Dzanga Bai : Dans le sanctuaire secret des éléphants de forêt de Centrafrique

Au cœur de la forêt dense du sudouest de la République centrafricaine, une trouée de lumière rompt la canopée : Dzanga Bai. C’est ici, dans ce village des éléphants, que l’insaisissable Loxodonta cyclotis lève le voile sur sa vie sociale. Portrait d’un site unique au monde et d’une femme, Ivonne Kienast, qui consacre sa vie à l’écouter.

Dans le bassin du Congo, l’éléphant de forêt est un fantôme. Contrairement à son cousin des savanes, il vit caché, se déplaçant en petits groupes sous un dôme de végétation impénétrable. Pour les scientifiques, l’étudier relève souvent du puzzle, où l’on tente de reconstituer une existence à partir de crottins, de traces de pas ou de barrissements lointains. Mais Dzanga Bai est l’exception qui confirme la règle.

Dzanga Bai n’est pas qu’une simple clairière ; c’est un carrefour vital. Les éléphants y affluent pour extraire du sol les sels minéraux essentiels à leur régime alimentaire. En creusant, ils façonnent le paysage, empêchant la forêt de reprendre ses droits sur cet espace ouvert.

C’est ici que la magie opère pour les chercheurs. « Les familles se retrouvent, se dispersent, reviennent », observe Ivonne Kienast, directrice du Dzanga Forest Elephant Project. Dans ce théâtre naturel, les comportements sociaux deviennent lisibles : les jeux des jeunes, les interactions entre adultes, et les hiérarchies complexes des matriarches.

Rattachée au célèbre Elephant Listening Project de l’université Cornell, Ivonne Kienast ne s’appuie pas uniquement sur ses yeux. Son travail associe l’observation visuelle à la surveillance acoustique passive.

Des capteurs disposés dans la forêt enregistrent en continu les sons de la jungle. Ces oreilles électroniques captent les infrasons des éléphants inaudibles pour l’homme mais aussi les bruits suspects, comme les coups de feu. « Le suivi acoustique permet de détecter les menaces et de comprendre le mode de vie des éléphants là où l’œil ne porte plus », explique la chercheuse, dont le parcours atypique est né d’une passion d’enfance pour le comportement animal.

Un équilibre fragile entre science et survie

Si la régularité des éléphants à Dzanga Bai facilite la recherche, elle en fait aussi une cible privilégiée pour le braconnage. La stabilité de la population repose sur une surveillance de chaque instant. Le projet ne se contente pas de compter les individus ; il suit la structure des familles sur des décennies. La disparition d’une seule matriarche peut déstabiliser tout un groupe, un événement que seule une observation de longue haleine peut identifier.
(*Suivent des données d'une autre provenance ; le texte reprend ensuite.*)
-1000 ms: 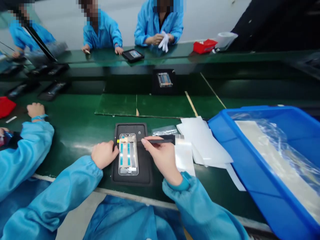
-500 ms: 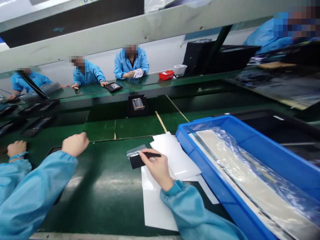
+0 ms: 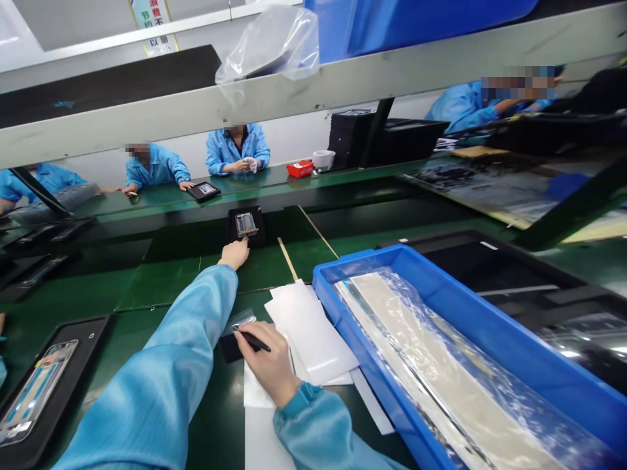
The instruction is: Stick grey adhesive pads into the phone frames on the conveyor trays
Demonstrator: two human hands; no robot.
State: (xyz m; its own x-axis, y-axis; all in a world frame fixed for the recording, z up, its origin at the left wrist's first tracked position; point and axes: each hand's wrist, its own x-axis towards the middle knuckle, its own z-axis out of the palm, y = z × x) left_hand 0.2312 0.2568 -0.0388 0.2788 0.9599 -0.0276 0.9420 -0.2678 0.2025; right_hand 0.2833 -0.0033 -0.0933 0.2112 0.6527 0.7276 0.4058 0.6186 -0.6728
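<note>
My left hand (image 3: 235, 253) reaches forward over the green bench, index finger stretched out and the other fingers curled. That fingertip meets the near edge of a black tray (image 3: 259, 225), in which lies a phone frame (image 3: 245, 224) with its inner parts showing. Whether the finger presses or hooks the tray is hidden. Closed around a slim black stick-like tool (image 3: 257, 341) is my right hand (image 3: 272, 365). At its fingertips is a small black sheet (image 3: 230, 348) with a clear film tab (image 3: 243, 318). White sheets (image 3: 313, 333) lie under and beside this hand.
A blue bin (image 3: 490, 320) with plastic-wrapped strips stands at my right. Another black tray (image 3: 81, 346) with a phone frame lies at left. A shelf beam (image 3: 161, 114) crosses above the bench. Co-workers in blue sit across; one has a hand at a black tray (image 3: 204, 190).
My left hand has moved right and forward, from over the near left bench to the far tray. My right hand keeps the tool and black sheet. The view has shifted, showing the left tray.
</note>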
Pour Ivonne Kienast, la réussite d’un projet de conservation ne se mesure pas à sa propre présence, mais à sa capacité à lui survivre. Elle met un point d’honneur à former les chercheurs locaux, non comme de simples assistants, mais comme des scientifiques autonomes capables d’analyser les données, de rédiger des rapports et de piloter les dispositifs acoustiques.
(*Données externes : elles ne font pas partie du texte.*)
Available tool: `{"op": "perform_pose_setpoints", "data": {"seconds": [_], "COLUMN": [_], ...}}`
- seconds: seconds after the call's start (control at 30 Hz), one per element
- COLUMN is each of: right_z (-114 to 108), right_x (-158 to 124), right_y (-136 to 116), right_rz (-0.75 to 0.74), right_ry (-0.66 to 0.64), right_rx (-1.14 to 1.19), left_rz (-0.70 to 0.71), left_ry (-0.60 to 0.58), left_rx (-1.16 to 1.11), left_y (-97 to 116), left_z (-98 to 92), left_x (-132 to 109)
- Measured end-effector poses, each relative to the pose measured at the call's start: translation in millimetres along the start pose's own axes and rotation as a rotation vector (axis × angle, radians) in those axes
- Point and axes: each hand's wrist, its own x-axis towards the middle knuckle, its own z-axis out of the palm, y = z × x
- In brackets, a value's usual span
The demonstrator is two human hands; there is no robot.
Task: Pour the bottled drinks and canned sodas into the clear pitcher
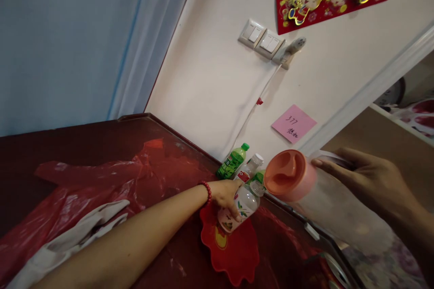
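My left hand [224,196], with a red bead bracelet at the wrist, is wrapped round a clear bottle [249,201] with a printed label and an uncapped mouth. This bottle is over a red scalloped plate [237,253]; whether its base touches the plate I cannot tell. On the right, my right hand [376,180] grips the handle of a frosted pitcher [346,207]. The pitcher is tilted, and its orange lid [286,174] is at the bottle's mouth. I cannot make out any liquid flowing between them.
Behind the held bottle stand a green drink bottle [232,161], a white-capped bottle [250,168] and another green-capped one [257,177]. Red plastic bags [135,176] and a pale cloth [84,230] lie on the dark red table. A can [334,271] is near the table's right edge.
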Motion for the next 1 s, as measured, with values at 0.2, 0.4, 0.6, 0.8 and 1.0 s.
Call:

Cette philosophie s’étend aux communautés voisines. La conservation ici ne se fait pas contre les hommes, mais avec eux. La confiance se bâtit jour après jour, en intégrant le savoir ancestral de la forêt aux méthodes scientifiques modernes.
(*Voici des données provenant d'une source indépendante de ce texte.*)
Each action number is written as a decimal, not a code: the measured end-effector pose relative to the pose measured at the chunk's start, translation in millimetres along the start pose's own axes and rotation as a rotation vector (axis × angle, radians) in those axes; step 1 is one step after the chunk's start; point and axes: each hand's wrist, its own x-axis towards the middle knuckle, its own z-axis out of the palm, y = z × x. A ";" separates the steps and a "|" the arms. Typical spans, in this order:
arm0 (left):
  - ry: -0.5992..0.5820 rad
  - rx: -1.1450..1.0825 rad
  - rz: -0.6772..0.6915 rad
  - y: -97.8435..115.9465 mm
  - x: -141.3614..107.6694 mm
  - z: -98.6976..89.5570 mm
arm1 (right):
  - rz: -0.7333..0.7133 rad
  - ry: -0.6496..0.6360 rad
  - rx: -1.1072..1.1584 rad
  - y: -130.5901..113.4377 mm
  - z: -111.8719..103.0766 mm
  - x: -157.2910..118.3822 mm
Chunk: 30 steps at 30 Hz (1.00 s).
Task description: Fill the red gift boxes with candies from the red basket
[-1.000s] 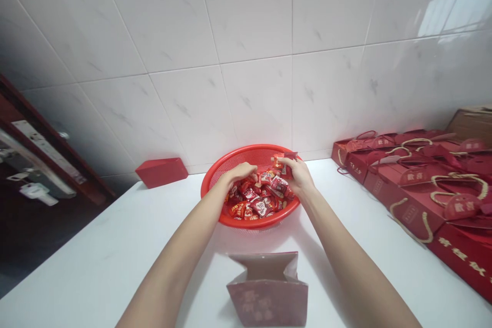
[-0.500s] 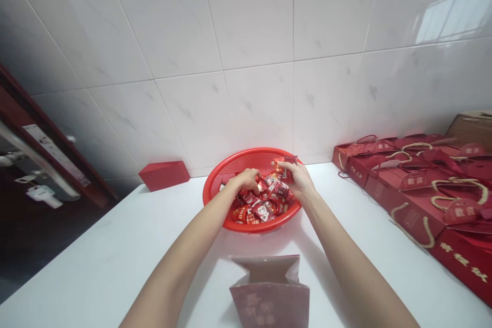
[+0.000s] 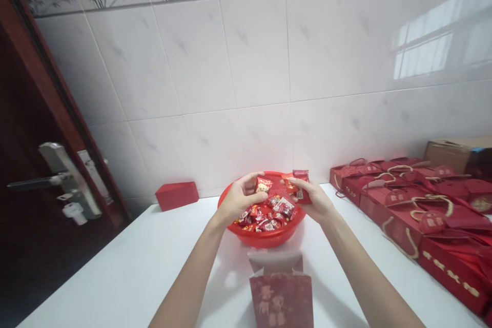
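Note:
A red plastic basket (image 3: 265,240) holds many wrapped candies (image 3: 267,223) in red, white and dark wrappers. Above its left part, my left hand (image 3: 240,197) pinches a red candy packet with a pale picture (image 3: 263,184) between thumb and fingers. Over the basket's right rim, my right hand (image 3: 313,200) is closed on red candy packets (image 3: 302,179), one darker and one orange-red. Nearer to me, in front of the basket, a dark red paper box (image 3: 282,300) with pale lettering stands upright with its top open.
Rows of red gift boxes with rope handles (image 3: 407,215) line the right side. A small red box (image 3: 177,196) sits by the tiled wall at the left. Behind the gift boxes is a cardboard box (image 3: 448,156). A door with a handle (image 3: 57,182) stands at the left.
My left hand has lifted out of the candies with a packet now visible in its fingers. My right hand still holds its packets, now more clearly seen. The camera view has tilted up.

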 end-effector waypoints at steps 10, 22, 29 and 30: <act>-0.069 0.120 0.101 19.4 -59.9 23.0 | -0.084 -0.164 -0.337 -26.8 31.1 -70.7; -0.082 0.336 0.185 29.6 -75.0 19.8 | -0.246 -0.118 -0.527 -30.9 38.3 -85.7; -0.473 0.604 0.096 39.1 -81.7 5.3 | -0.367 -0.147 -0.769 -44.2 33.8 -95.7; -0.477 0.609 0.077 35.8 -79.3 7.0 | -0.370 -0.164 -0.792 -43.9 33.6 -96.4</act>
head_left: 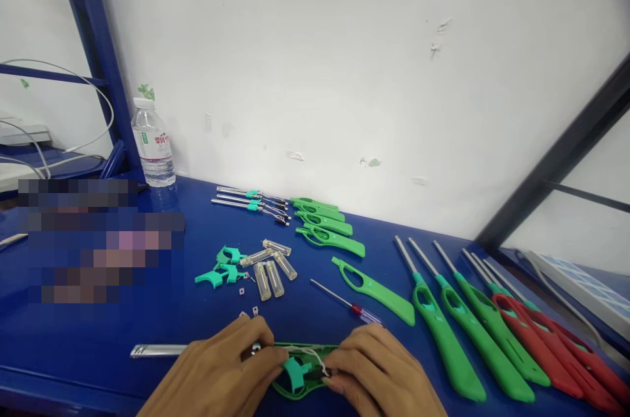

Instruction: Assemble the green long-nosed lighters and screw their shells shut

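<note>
A green lighter shell lies open near the table's front edge, between my hands. Its silver barrel sticks out to the left. A teal trigger sits in the shell, with white wires running beside it. My left hand is closed around the barrel end of the shell, fingertips at the trigger. My right hand pinches a small dark part at the end of the wires, over the handle end; the fingers partly hide it. Just beyond my right hand lies a screwdriver with a clear and red handle.
Teal triggers, clear fuel tanks, wired barrels and green shell halves lie beyond my hands. Assembled green lighters and red lighters line the right. A water bottle stands back left, near a pixelated area.
</note>
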A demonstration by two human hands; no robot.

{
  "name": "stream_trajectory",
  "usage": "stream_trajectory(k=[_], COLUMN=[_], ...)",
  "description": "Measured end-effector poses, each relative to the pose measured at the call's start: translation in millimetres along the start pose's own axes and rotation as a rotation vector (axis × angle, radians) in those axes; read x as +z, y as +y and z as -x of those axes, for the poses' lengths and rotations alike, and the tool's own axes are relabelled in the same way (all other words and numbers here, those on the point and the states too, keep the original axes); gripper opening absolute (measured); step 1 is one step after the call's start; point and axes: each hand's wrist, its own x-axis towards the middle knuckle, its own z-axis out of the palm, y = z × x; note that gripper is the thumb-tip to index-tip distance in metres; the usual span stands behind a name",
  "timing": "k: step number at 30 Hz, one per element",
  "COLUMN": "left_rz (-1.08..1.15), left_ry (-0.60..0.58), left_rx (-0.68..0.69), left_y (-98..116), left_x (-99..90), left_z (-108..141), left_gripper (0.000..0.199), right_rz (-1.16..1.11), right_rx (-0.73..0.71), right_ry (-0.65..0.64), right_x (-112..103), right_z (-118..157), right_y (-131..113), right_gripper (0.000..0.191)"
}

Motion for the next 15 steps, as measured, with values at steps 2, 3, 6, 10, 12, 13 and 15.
stream_trajectory(k=[2,3,6,10,12,13,15], left_rz=[-0.051,-0.067,-0.088,-0.083,-0.025,0.010,0.056], left_ry=[-0.038,-0.046,-0.048,-0.061,-0.092,-0.104,-0.124], left_rx=[0.000,0.002,0.014,0.015,0.003,-0.005,-0.015], left_y=[4.9,7.4,12.5,10.3,6.7,5.0,2.4], left_x=[-2.8,-4.1,-6.9,-9.2,-9.6,-9.5,-9.0], left_z=[-9.6,-14.4,-23.9,-15.9,-6.6,-2.3,3.6], left_gripper=[0.020,0.022,0.024,0.014,0.014,0.022,0.034], right_rz=[0.001,0.001,-0.001,0.007,0.015,0.019,0.025], right_rx=[0.003,0.005,0.002,-0.009,-0.011,-0.012,-0.017], right_ry=[0.001,0.002,0.007,0.022,0.031,0.038,0.048], right_x=[-0.9,-1.2,-1.8,-2.1,-2.0,-1.8,-1.6], right_z=[0.3,0.5,1.0,1.1,0.4,-0.1,-1.4], right_y=[-1.1,-1.6,-2.8,-3.3,-3.6,-3.8,-4.3], right_gripper=[0.023,0.023,0.023,0.024,0.025,0.025,0.025])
Un sanctuaire irremplaçable

Dzanga Bai est aujourd’hui l’illustration de ce que peut être une conservation durable. Entre le tourisme, la recherche et l’emploi local, un écosystème socio-économique s’est créé autour des éléphants.

Pour Ivonne Kienast, la motivation reste simple : le sentiment d’être à sa place, dans ce lieu où le changement se lit dans les petites choses un éléphant qui réapparaît après des mois d’absence ou une jeune forêt qui tente de regagner du terrain. À Dzanga Bai, le temps s’écoule au rythme des éléphants, et chaque donnée recueillie est une note de plus dans la symphonie fragile de la forêt tropicale.